Task requirements:
The records need to be set down again exactly as they appear.
········
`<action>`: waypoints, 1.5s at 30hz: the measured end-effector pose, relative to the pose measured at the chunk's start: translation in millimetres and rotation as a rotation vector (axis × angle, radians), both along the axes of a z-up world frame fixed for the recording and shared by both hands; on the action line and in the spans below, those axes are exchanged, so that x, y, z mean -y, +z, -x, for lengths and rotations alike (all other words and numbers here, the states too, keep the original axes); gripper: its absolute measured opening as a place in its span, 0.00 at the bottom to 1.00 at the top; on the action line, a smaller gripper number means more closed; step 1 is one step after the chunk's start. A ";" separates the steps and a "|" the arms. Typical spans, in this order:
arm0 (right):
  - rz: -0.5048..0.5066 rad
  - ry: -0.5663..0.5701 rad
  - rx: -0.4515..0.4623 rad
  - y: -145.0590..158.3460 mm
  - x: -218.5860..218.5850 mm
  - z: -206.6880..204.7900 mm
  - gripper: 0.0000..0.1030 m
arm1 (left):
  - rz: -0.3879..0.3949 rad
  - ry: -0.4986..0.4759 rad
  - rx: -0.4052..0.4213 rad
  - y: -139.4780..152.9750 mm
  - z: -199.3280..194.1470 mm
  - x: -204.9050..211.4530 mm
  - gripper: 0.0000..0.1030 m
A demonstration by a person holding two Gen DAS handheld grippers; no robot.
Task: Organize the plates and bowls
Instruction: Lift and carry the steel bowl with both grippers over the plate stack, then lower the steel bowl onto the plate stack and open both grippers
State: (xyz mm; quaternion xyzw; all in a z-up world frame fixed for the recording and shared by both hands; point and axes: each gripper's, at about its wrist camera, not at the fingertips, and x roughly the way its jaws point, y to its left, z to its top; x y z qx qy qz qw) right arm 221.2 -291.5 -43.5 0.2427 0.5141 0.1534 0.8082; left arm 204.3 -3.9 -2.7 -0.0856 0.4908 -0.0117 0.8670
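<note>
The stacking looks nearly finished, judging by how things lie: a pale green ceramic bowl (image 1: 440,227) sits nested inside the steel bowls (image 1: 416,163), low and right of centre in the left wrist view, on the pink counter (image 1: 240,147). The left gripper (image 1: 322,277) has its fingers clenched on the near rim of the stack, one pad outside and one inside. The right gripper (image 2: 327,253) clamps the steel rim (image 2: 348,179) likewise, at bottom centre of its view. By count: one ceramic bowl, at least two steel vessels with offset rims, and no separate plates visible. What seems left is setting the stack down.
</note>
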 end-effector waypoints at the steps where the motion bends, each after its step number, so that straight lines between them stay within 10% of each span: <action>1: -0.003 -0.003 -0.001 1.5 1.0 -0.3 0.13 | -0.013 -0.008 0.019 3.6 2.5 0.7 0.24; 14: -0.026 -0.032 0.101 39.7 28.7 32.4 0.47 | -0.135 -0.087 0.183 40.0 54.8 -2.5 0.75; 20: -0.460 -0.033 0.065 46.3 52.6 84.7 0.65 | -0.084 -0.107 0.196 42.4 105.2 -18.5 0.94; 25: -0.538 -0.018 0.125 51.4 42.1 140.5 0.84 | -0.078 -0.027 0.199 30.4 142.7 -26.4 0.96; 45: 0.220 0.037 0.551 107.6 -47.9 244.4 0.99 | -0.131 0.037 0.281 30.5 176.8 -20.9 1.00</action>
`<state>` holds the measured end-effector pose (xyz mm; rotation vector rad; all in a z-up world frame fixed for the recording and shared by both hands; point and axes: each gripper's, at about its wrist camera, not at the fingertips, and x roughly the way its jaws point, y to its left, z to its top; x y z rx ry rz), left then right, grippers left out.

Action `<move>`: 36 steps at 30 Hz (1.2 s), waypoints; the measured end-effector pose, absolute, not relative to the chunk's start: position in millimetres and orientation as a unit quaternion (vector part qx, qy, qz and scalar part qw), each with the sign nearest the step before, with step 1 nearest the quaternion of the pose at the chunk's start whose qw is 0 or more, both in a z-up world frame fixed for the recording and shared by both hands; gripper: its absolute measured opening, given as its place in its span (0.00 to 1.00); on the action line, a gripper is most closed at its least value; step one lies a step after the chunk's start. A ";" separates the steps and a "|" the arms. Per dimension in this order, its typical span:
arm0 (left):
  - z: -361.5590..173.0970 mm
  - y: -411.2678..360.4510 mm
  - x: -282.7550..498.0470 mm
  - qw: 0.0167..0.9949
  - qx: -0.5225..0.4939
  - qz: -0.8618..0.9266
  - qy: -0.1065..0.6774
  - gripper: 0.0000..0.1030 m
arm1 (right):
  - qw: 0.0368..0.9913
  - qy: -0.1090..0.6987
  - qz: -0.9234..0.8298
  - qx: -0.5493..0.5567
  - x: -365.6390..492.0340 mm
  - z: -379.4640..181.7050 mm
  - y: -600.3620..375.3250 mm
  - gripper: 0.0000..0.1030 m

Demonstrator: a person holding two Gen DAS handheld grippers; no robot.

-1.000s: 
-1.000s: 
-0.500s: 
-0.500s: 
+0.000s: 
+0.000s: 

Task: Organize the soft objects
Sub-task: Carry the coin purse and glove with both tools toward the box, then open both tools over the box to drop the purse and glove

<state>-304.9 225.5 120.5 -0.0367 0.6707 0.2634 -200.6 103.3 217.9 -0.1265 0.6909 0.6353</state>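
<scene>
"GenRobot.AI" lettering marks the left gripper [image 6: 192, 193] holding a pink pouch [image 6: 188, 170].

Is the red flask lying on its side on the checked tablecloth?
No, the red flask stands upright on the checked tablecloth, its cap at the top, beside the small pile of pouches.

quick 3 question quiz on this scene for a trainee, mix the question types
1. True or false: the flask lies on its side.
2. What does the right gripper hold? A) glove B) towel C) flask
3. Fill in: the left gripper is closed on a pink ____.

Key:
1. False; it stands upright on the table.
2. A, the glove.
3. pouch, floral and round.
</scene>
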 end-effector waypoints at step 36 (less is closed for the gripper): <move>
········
Answer section:
`<action>`: waypoints, 1.5s at 30hz: the measured end-effector pose, relative to the pose measured at the chunk's start: translation in millimetres and rotation as a rotation vector (axis × angle, radians), both along the axes of a z-up world frame fixed for the recording and shared by both hands; on the action line and in the spans below, those axes are exchanged, so that x, y, z mean -y, +z, -x, for lengths and rotations alike (all other words and numbers here, the states too, keep the original axes); gripper: its absolute measured opening as a place in its span, 0.00 at the bottom to 1.00 at the top; on the action line, a smaller gripper number means more closed; step 1 is one step after the chunk's start. A ";" separates the steps and a "|" the arms. Typical spans, in this order:
arm0 (right):
  - rz: -0.5048..0.5066 rad
  - ry: -0.5663..0.5701 rad
  - rx: -0.4515..0.4623 rad
  - y: -145.0590..158.3460 mm
  - x: -218.5860..218.5850 mm
  - z: -206.6880..204.7900 mm
  - gripper: 0.0000..0.1030 m
arm1 (left):
  - rz: -0.3879..0.3949 rad
  - ry: -0.4986..0.4759 rad
  - rx: -0.4052..0.4213 rad
  - y: -139.4780..152.9750 mm
  - z: -199.3280..194.1470 mm
  - x: -204.9050..211.4530 mm
  - gripper: 0.0000..0.1030 m
A demonstration by a person holding two Gen DAS handheld grippers; no robot.
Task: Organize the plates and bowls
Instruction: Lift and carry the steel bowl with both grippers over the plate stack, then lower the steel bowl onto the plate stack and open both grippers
State: (xyz mm; quaternion xyzw; all in a z-up world frame fixed for the recording and shared by both hands; point and axes: each gripper's, at about its wrist camera, not at the fingertips, and x roughly the way its jaws point, y to its left, z to its top; x y z qx qy qz qw) right arm 221.2 -291.5 -43.5 0.2427 0.5141 0.1534 0.8082; left arm 204.3 -3.9 -2.7 -0.0856 0.4908 -0.0117 0.8670
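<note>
The stacking looks nearly finished, judging by how things lie: a pale green ceramic bowl (image 1: 440,227) sits nested inside the steel bowls (image 1: 416,163), low and right of centre in the left wrist view, on the pink counter (image 1: 240,147). The left gripper (image 1: 322,277) has its fingers clenched on the near rim of the stack, one pad outside and one inside. The right gripper (image 2: 327,253) clamps the steel rim (image 2: 348,179) likewise, at bottom centre of its view. By count: one ceramic bowl, at least two steel vessels with offset rims, and no separate plates visible. What seems left is setting the stack down.
</note>
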 end-effector waypoints at the steps where the motion bends, each after its step number, so that straight lines between them stay within 10% of each span: <action>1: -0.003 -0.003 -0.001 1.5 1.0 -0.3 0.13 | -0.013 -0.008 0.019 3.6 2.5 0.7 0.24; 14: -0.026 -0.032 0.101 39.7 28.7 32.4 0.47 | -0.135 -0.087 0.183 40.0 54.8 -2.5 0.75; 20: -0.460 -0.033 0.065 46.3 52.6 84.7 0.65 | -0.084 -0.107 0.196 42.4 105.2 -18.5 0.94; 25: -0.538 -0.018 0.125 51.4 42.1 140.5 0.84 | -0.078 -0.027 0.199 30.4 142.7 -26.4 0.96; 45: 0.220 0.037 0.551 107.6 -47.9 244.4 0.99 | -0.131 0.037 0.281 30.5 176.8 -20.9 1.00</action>
`<state>` holds the measured end-effector pose (xyz mm; rotation vector rad; all in a z-up world frame fixed for the recording and shared by both hands; point and axes: each gripper's, at about its wrist camera, not at the fingertips, and x roughly the way its jaws point, y to its left, z to its top; x y z rx ry rz), left then right, grippers left out.

Action `<move>`: 36 steps at 30 Hz (1.2 s), waypoints; the measured end-effector pose, absolute, not relative to the chunk's start: position in millimetres and orientation as a unit quaternion (vector part qx, qy, qz and scalar part qw), each with the sign nearest the step before, with step 1 nearest the quaternion of the pose at the chunk's start whose qw is 0 or more, both in a z-up world frame fixed for the recording and shared by both hands; gripper: its absolute measured opening, given as its place in its span (0.00 to 1.00); on the action line, a gripper is most closed at its least value; step one lies a step after the chunk's start. A ";" separates the steps and a "|" the arms. Per dimension in this order, its typical span:
arm0 (left):
  - z: -361.5590..173.0970 mm
  - y: -411.2678..360.4510 mm
  - x: -282.7550..498.0470 mm
  - qw: 0.0167..0.9949
  - qx: -0.5225..0.4939
  - qz: -0.8618..0.9266
  - qy: -0.1065..0.6774
  - gripper: 0.0000..0.1030 m
arm1 (right):
  - qw: 0.0368..0.9913
  - qy: -0.1090..0.6987
  - qz: -0.9234..0.8298
  - qx: -0.5493..0.5567
  - x: -365.6390..492.0340 mm
  - z: -379.4640..181.7050 mm
  - y: -600.3620..375.3250 mm
  - gripper: 0.0000..0.1030 m

Demonstrator: a person holding two Gen DAS handheld grippers; no robot.

-1.000s: 
-1.000s: 
-0.500s: 
-0.500s: 
+0.000s: 
+0.000s: 

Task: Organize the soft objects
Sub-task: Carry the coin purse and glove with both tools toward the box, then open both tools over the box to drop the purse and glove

<state>-304.9 225.5 120.5 -0.0367 0.6707 0.2634 -200.6 103.3 217.9 -0.1265 0.6909 0.6353</state>
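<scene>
"GenRobot.AI" lettering marks the left gripper [image 6: 192, 193] holding a pink pouch [image 6: 188, 170].

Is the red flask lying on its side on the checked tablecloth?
No, the red flask stands upright on the checked tablecloth, its cap at the top, beside the small pile of pouches.

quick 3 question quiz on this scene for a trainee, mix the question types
1. True or false: the flask lies on its side.
2. What does the right gripper hold? A) glove B) towel C) flask
3. Fill in: the left gripper is closed on a pink ____.

Key:
1. False; it stands upright on the table.
2. A, the glove.
3. pouch, floral and round.
</scene>
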 end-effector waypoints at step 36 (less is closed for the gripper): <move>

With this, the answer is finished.